RÊVE numéro 9
La rêveuse. Il s'agit d'une femme de cinquante ans. Elle a une violente phobie des chats. Elle vient me voir pour cela car elle ne supporte plus d'être terrorisée de la sorte. Ses rêves la mettent sur la piste de sa mère. Elle m'apporte un cauchemar à la septième séance.
Le cauchemar. Nous sommes dans une très grande pièce, peut-être un dortoir. Il y a des gens allongés derrière un rideau. Mon amie Elise me dit soudain : 'Attention. Il faut faire semblant de dormir, car quelqu'un va venir pour nous tuer.' C'est très alarmant. J'entends un bruit derrière les rideaux. Je me couche sur le sol. Il y a un petit enfant près de moi. Il fait très sombre, je sens une présence, mais je ne vois pas qui c'est. Elle met sa main sur le front de l'enfant. Il est immédiatement pris de secousses et de tremblements. Je sais qu'il va mourir. Puis elle dirige sa main vers mon front. L'angoisse est insoutenable et je me réveille en hurlant.
Interprétation. La rêveuse a eu une mauvaise mère. Toutefois, en société, cette mère était en général appréciée car elle montrait un autre visage que celui de la maison. C'est très difficile, pour un enfant, de rétablir la vérité, entre deux comportements si différents. D'autant plus qu'il n'y avait aucune maltraitance sur le plan matériel. Tout était dans la manipulation, les non-dits, les affirmations haut et fort, du style : 'Je ne suis pas une mère indigne!' Eh bien si, justement. Le rêve le dit clairement (il y en a eu de nombreux autres, qui allaient tous dans le même sens). Le petit enfant symbolise la rêveuse dans le passé, lorsque sa maman la 'tuait' tout en affichant un comportement bienveillant (la main sur le front). À plus de 40 ans, elle n'est toujours pas guérie, elle se sent encore aujourd'hui sous sa domination - bien que sa mère soit morte depuis longtemps. Ecoutons-la. Son discours justifie totalement ce que dit son cauchemar.
- Devenue adulte, j'avais l'intuition que ma mère avait sur moi une influence négative et envahissante.

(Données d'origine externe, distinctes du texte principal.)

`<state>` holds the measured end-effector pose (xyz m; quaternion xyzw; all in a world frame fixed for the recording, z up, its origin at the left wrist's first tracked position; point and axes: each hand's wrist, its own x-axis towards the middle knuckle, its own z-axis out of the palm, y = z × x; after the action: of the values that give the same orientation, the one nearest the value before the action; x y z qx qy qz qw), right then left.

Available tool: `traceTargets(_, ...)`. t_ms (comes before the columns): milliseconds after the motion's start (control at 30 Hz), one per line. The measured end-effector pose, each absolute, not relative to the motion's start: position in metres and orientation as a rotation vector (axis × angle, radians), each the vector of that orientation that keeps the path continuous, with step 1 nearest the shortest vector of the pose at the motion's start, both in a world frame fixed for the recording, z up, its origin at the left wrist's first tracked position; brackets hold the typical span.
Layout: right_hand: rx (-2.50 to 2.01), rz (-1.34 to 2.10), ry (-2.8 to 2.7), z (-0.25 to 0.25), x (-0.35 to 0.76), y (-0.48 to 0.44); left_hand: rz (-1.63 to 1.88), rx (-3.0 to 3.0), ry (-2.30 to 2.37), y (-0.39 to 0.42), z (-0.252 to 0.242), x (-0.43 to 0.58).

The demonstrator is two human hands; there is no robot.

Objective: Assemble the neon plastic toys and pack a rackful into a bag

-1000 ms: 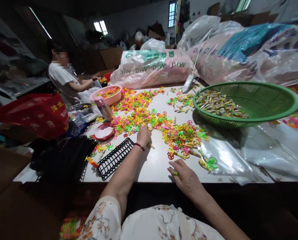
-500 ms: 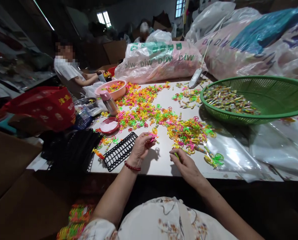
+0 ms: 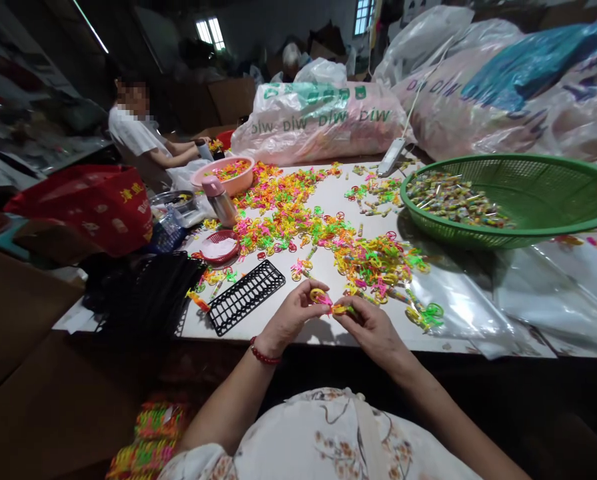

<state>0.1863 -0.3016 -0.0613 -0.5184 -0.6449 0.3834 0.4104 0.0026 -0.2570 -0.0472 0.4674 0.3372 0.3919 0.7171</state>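
Observation:
My left hand (image 3: 298, 312) pinches a small pink-and-yellow plastic toy piece (image 3: 320, 296) with a round yellow ring. Its fingertips meet those of my right hand (image 3: 371, 327), which is closed on a small yellow-green piece (image 3: 342, 309), partly hidden by the fingers. Both pieces are close together, possibly touching. Just beyond my hands lies a pink-and-yellow piece with a patterned tube (image 3: 302, 269). To the left is a black slotted plastic tray (image 3: 247, 297). A heap of bright plastic pieces (image 3: 378, 263) spreads beyond my right hand.
A green basket (image 3: 553, 193) with small wrapped tubes stands at the right, above clear plastic bags (image 3: 471, 310). At the left are stacked black trays (image 3: 145, 293), a red basket (image 3: 237, 250) and a flask (image 3: 221, 203). Another person (image 3: 138, 137) sits beyond a pink basin (image 3: 251, 177).
My left hand has moved right and down, my right hand slightly left, bringing their fingertips together. A pink-and-yellow piece with a tube now shows on the table where my left hand was.

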Motion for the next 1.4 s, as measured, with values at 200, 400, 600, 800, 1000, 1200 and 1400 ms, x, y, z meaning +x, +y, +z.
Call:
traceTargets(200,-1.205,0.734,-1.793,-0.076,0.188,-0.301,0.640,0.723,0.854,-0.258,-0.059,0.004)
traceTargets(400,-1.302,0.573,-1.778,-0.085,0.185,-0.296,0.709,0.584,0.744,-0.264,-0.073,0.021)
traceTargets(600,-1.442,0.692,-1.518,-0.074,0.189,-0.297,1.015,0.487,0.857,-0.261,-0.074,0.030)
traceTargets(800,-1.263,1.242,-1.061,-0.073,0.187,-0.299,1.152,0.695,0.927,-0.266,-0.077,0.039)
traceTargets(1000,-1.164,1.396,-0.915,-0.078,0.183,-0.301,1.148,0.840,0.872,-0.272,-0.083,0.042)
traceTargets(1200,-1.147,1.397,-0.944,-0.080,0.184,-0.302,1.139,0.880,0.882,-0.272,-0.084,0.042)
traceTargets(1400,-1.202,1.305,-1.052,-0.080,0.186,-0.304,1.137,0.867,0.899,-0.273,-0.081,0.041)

J'avais pour elle une aversion physique telle que je ne pouvais pas la toucher. Ce que je ressentais venant d'elle ne me paraissait pas normal. Cela déclenchait chez moi des réactions violentes. Par exemple à cause de sa seule présence, je n'ai pas pu allaiter ma fille. Quand elle me regardait la mettre au sein, elle avait un regard ! J'en tremble encore... J'ai dû la mettre au biberon... Et je n'ai rien pu dire : Elle aurait soutenu que j'étais folle. Petite, je ne pouvais rien dire non plus, car je ne comprenais rien. Je ne pouvais pas me plaindre, pas protester, pas réagir, j'étais comme muselée par une sorte d'anesthésie. Cela venait du fait que je ne pouvais pas faire confiance à mon ressenti. Plus tard, ça a continué. Elle me manipulait, tout en douceur, elle avait des paroles méchantes dites gentiment, et des paroles gentilles dites méchamment. Je me demandais si j'étais folle, ou trop exigeante, ou névrosée ? Je ne savais pas et cette impossiblité à me donner une réponse claire et sûre était terriblement destructrice. Qu'est-ce qui était légitime ? Ce qu'elle disait ? Ou ce que je ressentais ? Je finissais toujours par me dire que je n'étais pas normale. J'ai encore aujourd'hui du mal à m'en départir. Je reste étonnée que quelqu'un au monde puisse avoir une influence aussi destructrice et dévastatrice. Et en plus, ce n'est pas bien de ne pas aimer sa maman ! C'est la fine fleur de la manipulation : C'est celui qui est manipulé qui se sent coupable ! C'est une maltraitance tellement subtile, qu'on se dit : Tu n'exagères pas ? Etait-elle vraiment capable de ça ? Eh bien Oui... Aujourd'hui, je suis convaincue qu'elle était mauvaise, mais toujours avec un bémol. Pour guérir définitivement, j'ai besoin de ne plus avoir le moindre doute, de ne plus lui donner la moindre excuse.
La phobie. Elle s'explique ici par un transfert. N'osant pas juger et condamner sa mère, la rêveuse a projeté ses sentiments négatifs sur les chats, qu'elle redoute d'autant plus qu'elle ne s'est jamais autorisé ses véritables ressentis vis à vis de sa génitrice. C'était plus facile de détester les chats que de reconnaître cette haine mêlée de peur comme étant ses véritables sentiments pour sa mère. La véritable phobie ne concerne qu'elle. La rêveuse est d'accord avec cette analyse.
Hypothèse à vérifier : Lorsque le travail sera achevé, la rêveuse, enfin libérée de sa mère, n'aura plus la phobie des chats.